Iran is the fourth-largest oil producer in the Organization of the Petroleum Exporting Countries (OPEC) and could threaten to make the Strait of Hormuz — a narrow waterway that connects the Persian Gulf and the Arabian Sea — unsafe for commercial traffic. This could see oil prices spike above $100 per barrel, McNally said. 

More than 14 million barrels per day flowed through the Strait in 2025, or a third of the world’s total seaborne crude exports. About three-quarters of those barrels went to China, India, Japan and South Korea. China, the world’s second-largest economy, receives half of its crude imports from the Strait.

Investors reassess risk

For markets, a key question is what comes next.
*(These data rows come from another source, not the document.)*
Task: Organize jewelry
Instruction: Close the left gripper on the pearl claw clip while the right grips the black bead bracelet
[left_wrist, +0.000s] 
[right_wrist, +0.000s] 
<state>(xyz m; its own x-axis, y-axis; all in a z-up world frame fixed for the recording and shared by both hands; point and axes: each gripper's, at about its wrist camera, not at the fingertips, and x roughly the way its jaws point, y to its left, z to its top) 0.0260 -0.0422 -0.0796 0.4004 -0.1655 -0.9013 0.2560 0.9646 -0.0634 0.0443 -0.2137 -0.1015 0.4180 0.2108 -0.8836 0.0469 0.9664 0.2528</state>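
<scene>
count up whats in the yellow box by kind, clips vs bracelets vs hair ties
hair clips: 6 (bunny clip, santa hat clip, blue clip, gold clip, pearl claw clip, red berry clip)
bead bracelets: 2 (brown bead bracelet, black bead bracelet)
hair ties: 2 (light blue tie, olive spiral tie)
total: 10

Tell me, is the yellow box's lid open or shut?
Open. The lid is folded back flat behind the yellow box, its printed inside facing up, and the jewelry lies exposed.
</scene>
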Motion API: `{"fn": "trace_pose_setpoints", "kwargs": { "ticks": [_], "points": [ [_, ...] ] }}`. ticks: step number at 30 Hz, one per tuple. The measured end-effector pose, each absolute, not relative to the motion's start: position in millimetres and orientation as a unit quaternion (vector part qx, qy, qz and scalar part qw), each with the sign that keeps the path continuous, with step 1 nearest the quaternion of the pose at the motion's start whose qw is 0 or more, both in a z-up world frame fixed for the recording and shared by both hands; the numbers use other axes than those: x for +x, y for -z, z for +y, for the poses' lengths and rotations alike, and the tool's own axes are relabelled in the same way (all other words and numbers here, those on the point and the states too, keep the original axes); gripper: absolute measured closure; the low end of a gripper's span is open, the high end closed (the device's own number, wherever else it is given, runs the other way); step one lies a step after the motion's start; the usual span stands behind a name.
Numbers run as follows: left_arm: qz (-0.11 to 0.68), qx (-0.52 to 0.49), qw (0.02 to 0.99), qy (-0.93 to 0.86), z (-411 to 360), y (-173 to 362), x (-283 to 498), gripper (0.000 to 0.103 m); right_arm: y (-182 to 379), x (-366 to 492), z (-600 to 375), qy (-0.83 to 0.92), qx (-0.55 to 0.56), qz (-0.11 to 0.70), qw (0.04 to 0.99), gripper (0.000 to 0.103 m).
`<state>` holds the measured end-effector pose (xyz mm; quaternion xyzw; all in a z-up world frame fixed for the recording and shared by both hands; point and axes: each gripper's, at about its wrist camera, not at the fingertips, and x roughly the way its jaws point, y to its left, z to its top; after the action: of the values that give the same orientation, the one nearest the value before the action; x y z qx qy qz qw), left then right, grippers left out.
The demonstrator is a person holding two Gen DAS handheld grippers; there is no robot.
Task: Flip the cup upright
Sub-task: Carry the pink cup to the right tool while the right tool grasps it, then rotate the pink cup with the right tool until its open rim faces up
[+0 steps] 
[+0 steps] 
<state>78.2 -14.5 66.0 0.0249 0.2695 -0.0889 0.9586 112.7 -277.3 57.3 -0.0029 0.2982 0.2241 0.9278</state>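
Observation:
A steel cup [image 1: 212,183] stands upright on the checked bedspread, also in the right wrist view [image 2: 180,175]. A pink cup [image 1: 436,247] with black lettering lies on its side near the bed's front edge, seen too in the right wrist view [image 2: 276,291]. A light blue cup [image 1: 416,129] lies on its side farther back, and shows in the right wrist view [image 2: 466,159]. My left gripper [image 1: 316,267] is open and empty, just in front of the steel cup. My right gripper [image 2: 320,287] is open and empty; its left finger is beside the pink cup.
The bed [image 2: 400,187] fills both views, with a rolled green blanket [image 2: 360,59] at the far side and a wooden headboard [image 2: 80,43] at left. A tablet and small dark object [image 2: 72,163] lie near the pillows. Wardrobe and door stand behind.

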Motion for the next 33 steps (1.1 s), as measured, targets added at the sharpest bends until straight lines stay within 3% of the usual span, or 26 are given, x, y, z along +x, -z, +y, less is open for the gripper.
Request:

Standard Chartered’s Global Head of Research Eric Robertsen said in a note that investors had already been underpricing geopolitical risk.

The U.S. dollar is only modestly weaker year-to-date, but the dispersion beneath the surface is telling: commodity-linked currencies are outperforming, he said, suggesting markets are paying for exposure to scarce resources and terms-of-trade winners.

Ben Emons of FedWatch Advisors argued that leadership strikes in Tehran raise regime-change tail risks and leave an uncertain endgame. Markets could swing between risk-on relief — if regime collapse removes the threat of oil blockades or nuclear escalation — and risk-off persistence if conflict drags on and supply disruptions intensify, he said.

The immediate pressure point may be energy. A sustained surge in crude prices would ripple quickly through inflation expectations and hit Asia’s oil-importing economies hardest, analysts say.

As trading resumes, how oil prices and the U.S. dollar trade versus Asian currencies will be the first real signal of how seriously this shock is being priced in.